Josh sentiu um frio na espinha. *Isso é uma armadilha.*
— Sim, claro. — Ele respondeu, automático, antes que seu cérebro pudesse processar o erro.
Murilo riu – uma risada suave, mas que ecoou pela sala como um trovão.
— Ótimo. — Ele recostou-se, satisfeito. — *Porque eu adoro fazer novos amigos.*
Josh olhou para as anotações, mas as palavras borravam-se diante dele. Ele já tinha cometido seu primeiro erro.
E Murilo sabia.
A sessão mal tinha começado, e o jogo já estava perdido.
[24/7 16:08] Belly: **Capítulo 4: O Jogo de Xadrez**
Josh respirou fundo antes de começar a sessão de verdade. Ele precisava manter o controle, não deixar Murilo perceber o quanto ele ainda estava nervoso.
— Bom, vamos começar nossa sessão.
— Claro. — Murilo respondeu, relaxado na cadeira, os olhos fixos em Josh como se estivesse estudando cada movimento seu.
Josh decidiu começar com algo simples, tentando construir algum tipo de rapport.
— Murilo, eu quero saber... o que você gosta de fazer no seu tempo livre?
Murilo não desviou o olhar, mantendo aquele olhar intenso que fazia Josh sentir-se como um rato sendo observado por um gato.
— Eu gosto de... jogos. — Ele respondeu, os lábios curvando-se em um sorriso lento.
— Que tipo de jogos? — Josh perguntou, tentando soar interessado, mas sua voz saiu um pouco mais tensa do que ele gostaria.
— Xadrez. — Murilo inclinou-se um pouco para frente, como se estivesse compartilhando um segredo. — *Adoro* xadrez.
Josh franziu a testa. Xadrez. Um jogo de estratégia, de controle, de prever os movimentos do adversário.
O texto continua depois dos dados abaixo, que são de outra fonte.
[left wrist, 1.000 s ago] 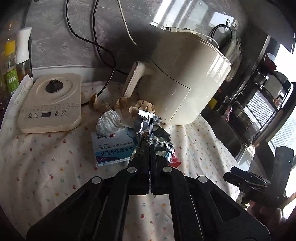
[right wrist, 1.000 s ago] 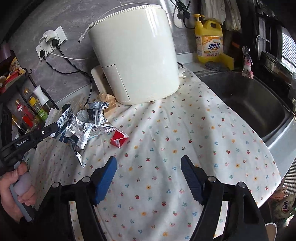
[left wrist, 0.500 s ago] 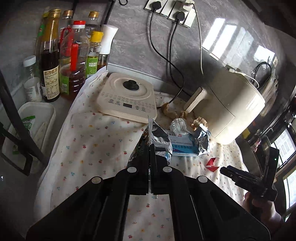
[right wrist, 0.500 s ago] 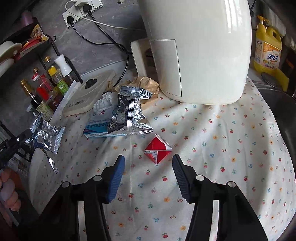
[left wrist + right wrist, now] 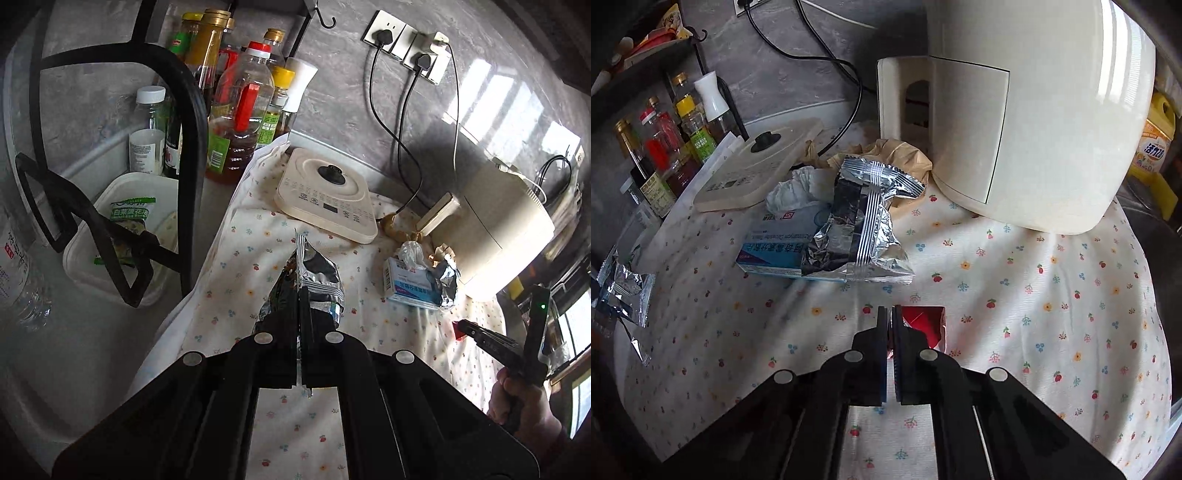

Fazia todo sentido.
— Você é bom?
Murilo riu, um som suave e perigosamente encantador.
— *Sou ótimo.*
Josh hesitou por um segundo, mas então teve uma ideia. Se ele conseguisse engajar Murilo em algo que ele gostava, talvez pudesse ganhar sua confiança – ou pelo menos, entender melhor como ele pensava.
— E se eu trouxer um xadrez para jogar com você?
Os olhos de Murilo brilharam, como se Josh tivesse acabado de cair em uma armadilha perfeitamente armada.
— Eu *adoraria* jogar com você, doutor Josh.
Josh anotou algo em seu bloco, tentando disfarçar o frio na espinha. Ele não sabia se aquilo era uma boa ideia, mas agora não havia volta.
— Certo. Na próxima sessão, então.
Murilo sorriu, mostrando os dentes brancos e perfeitos.
— Mal posso esperar.
O silêncio que se seguiu foi carregado, como se o ar entre eles estivesse eletricamente carregado. Josh limpou a garganta, tentando retomar o controle da sessão.
— Enquanto isso, vamos falar sobre...
Mas Murilo interrompeu-o, inclinando-se ainda mais para frente, a voz baixa e íntima.
— Você sabe, doutor Josh... no xadrez, eu sempre jogo para ganhar. Sempre.
Josh sentiu um arrepio percorrer sua coluna.
— Isso é... bom. É importante ter objetivos.
Murilo riu novamente, como se Josh tivesse dito algo engraçado.
— *Exatamente.*
Josh percebeu, então, que ele não estava apenas lidando com um paciente perigoso.
Ele estava sentado à frente de um jogador de xadrez.